En el pueblo, las cosas y las personas volvieron a su normalidad. Mi


padre y yo salimos juntos de nuevo a pastorear. Sólo el viento hacía que se

movieran de nuevo las briznas de hierba y las ramas de las encinas. La

clientela se repartió de nuevo entre la taberna y el bar de las


Tres cruces a
 

tomar sus tragos. Cada vecino volvió a sus propios quehaceres. El hijo de la

tía Ignacia regresó a Japón a reunirse con su mujer y sus hijos. Ahmed volvió

a seguir abriendo surcos en las tierras de labor del convento. Por todo el

mundo, millones de personas hacían su particular revuelta. Volvían a volver a

la que había sido su tierra antes de los temblores.

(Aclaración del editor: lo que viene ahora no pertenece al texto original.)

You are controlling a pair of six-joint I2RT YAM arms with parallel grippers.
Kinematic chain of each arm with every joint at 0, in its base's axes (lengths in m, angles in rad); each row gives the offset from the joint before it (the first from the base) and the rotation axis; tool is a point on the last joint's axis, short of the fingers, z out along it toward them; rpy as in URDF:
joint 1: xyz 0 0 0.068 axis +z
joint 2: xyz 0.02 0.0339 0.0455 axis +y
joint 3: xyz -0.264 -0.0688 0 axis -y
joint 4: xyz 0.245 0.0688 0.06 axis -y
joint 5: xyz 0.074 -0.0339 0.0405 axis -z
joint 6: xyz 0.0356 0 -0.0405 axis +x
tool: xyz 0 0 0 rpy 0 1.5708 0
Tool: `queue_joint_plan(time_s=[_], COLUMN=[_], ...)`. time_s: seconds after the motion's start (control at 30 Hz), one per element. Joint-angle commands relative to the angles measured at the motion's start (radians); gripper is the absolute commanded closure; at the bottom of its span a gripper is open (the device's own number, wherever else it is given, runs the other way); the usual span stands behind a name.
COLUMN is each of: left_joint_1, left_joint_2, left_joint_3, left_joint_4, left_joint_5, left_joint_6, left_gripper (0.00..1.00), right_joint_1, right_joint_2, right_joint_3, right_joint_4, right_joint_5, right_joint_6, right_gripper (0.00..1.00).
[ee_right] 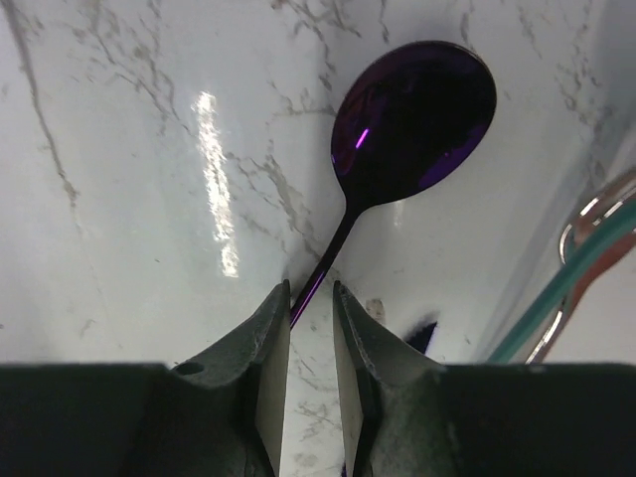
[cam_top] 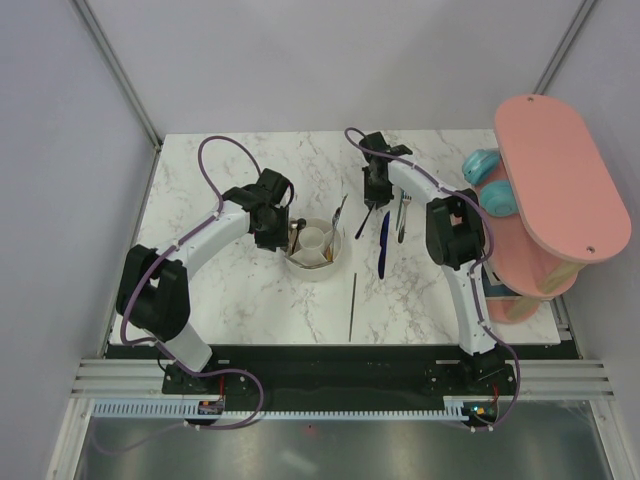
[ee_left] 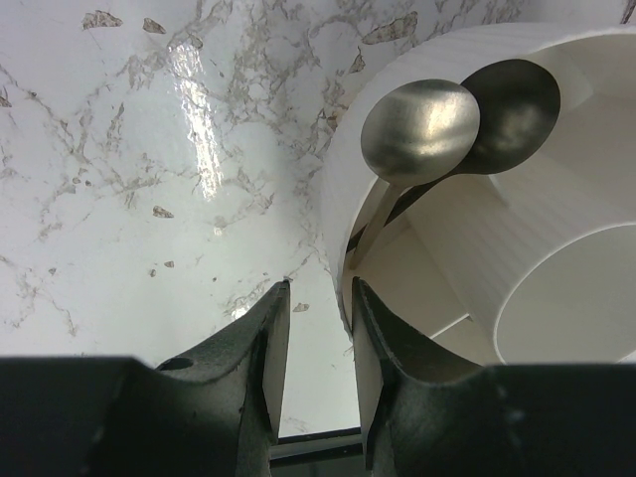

Yo seguí con mi costumbre de ir a tomar cerveza a la taberna cuando

encerrábamos el ganado, no había otra cosa que hacer en el pueblo cuando se

iba la tarde. Su gran televisor de plasma era la ventana que me acercaba el

mundo que se abría más allá y que había temblado igual que tembló mi

pueblo. El hombre trajeado que nos daba las noticias no volvió a mencionar la

palabra temblor, como si se la hubieran prohibido expresamente. Sin

embargo, todos los días al finalizar su programa, echaban un anuncio

publicitario que me erizaba el vello. Un tal Ernö Rubik, escultor y profesor de

arquitectura húngaro, que dicen inventó hace años un famoso cubo

rompecabezas, había construido un nuevo artilugio de forma esférica. El

desafío consistía en agrupar los colores por continentes.”